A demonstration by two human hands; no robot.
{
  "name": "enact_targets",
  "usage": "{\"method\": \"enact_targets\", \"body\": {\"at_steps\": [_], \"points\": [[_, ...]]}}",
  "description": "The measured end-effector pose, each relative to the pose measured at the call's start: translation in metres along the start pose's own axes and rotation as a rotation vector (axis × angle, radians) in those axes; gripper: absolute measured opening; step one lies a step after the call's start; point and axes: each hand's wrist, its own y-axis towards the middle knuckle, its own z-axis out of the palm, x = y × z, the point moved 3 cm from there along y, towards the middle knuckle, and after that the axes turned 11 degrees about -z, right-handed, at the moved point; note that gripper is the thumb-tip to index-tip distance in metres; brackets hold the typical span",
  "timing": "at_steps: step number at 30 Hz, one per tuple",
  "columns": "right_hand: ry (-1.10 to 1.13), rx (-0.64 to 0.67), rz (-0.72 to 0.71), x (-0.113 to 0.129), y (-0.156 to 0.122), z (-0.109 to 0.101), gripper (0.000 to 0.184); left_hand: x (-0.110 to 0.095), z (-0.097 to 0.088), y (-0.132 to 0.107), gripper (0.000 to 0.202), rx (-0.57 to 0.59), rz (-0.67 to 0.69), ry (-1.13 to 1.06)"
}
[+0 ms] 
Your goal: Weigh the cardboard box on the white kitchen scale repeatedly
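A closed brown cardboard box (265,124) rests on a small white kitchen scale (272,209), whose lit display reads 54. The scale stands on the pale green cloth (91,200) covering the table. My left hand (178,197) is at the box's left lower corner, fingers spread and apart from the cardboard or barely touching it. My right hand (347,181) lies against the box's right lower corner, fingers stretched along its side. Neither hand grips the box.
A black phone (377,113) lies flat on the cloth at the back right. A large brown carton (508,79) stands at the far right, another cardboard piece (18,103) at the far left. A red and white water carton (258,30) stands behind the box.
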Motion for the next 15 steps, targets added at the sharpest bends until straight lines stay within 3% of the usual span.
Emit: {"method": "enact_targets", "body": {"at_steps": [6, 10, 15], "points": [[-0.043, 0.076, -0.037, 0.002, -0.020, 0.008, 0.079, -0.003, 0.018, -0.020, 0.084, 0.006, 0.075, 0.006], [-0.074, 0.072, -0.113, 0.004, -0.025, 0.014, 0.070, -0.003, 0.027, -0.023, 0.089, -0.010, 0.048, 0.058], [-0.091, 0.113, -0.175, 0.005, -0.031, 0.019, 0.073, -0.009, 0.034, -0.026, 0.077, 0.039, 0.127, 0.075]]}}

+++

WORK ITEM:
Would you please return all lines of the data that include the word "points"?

ANSWER:
  "usage": "{\"method\": \"enact_targets\", \"body\": {\"at_steps\": [_], \"points\": [[_, ...]]}}",
Emit: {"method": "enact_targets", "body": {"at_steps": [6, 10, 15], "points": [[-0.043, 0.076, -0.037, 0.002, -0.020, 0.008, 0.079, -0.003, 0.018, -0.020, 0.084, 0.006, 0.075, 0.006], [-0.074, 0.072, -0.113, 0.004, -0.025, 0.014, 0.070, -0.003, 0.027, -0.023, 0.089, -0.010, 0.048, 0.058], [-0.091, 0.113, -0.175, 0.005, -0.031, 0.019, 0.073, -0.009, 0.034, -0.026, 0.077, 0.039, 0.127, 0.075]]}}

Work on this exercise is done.